··· SOURCE MATERIAL ···
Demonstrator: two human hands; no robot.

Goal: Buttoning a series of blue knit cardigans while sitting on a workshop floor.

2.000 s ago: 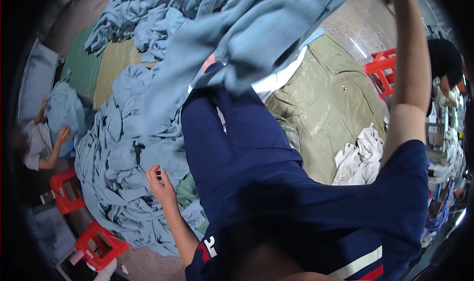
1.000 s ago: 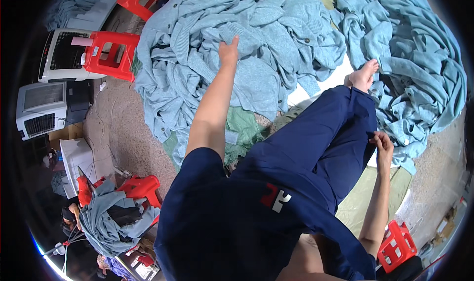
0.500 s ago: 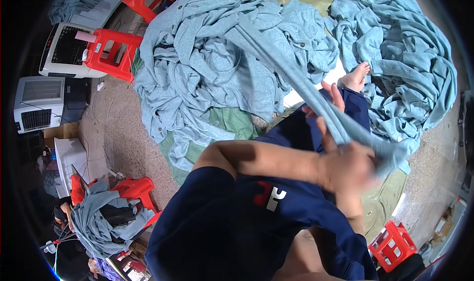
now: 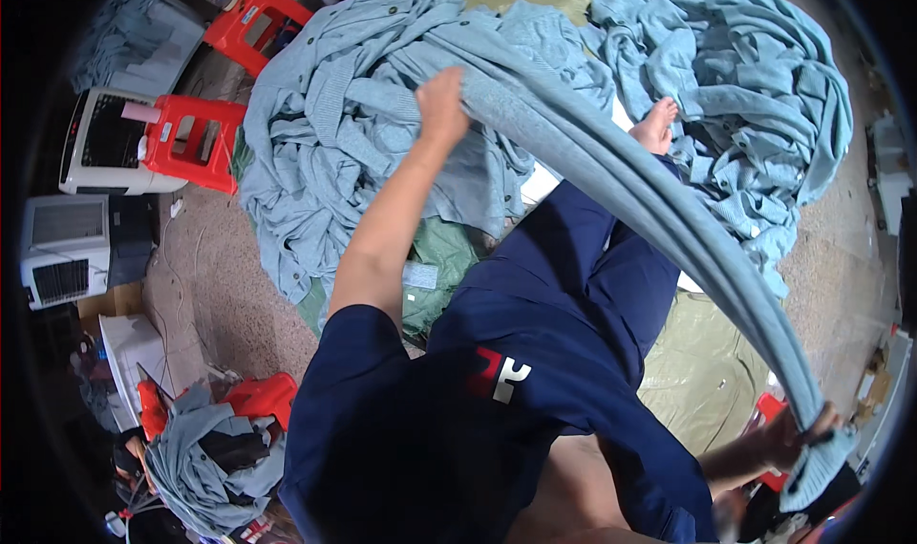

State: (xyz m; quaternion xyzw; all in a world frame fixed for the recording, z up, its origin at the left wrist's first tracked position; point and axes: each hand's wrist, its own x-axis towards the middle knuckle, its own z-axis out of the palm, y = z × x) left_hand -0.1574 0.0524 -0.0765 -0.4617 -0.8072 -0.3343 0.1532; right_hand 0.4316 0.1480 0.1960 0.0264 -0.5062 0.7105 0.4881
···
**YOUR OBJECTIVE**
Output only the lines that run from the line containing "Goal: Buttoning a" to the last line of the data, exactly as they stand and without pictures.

**YOUR RESPONSE**
Goal: Buttoning a series of blue knit cardigans while sitting on a workshop floor.

2.000 s ago: 
1.000 s ago: 
0.500 s ago: 
now: 

State: (xyz m; quaternion xyzw; all in a world frame fixed for the recording, z up, its origin at the left wrist's first tracked position; point and axes: each hand's wrist, its own x-axis towards the middle knuckle, its own z-axis out of the palm, y = z × x) left_hand -0.1574 0.0524 -0.0765 -0.4617 -0.8072 -0.3343 0.1532; right_hand 0.4316 0.1480 0.1960 0.0264 -0.5062 0.7105 0.4881

There is nothing further in this answer.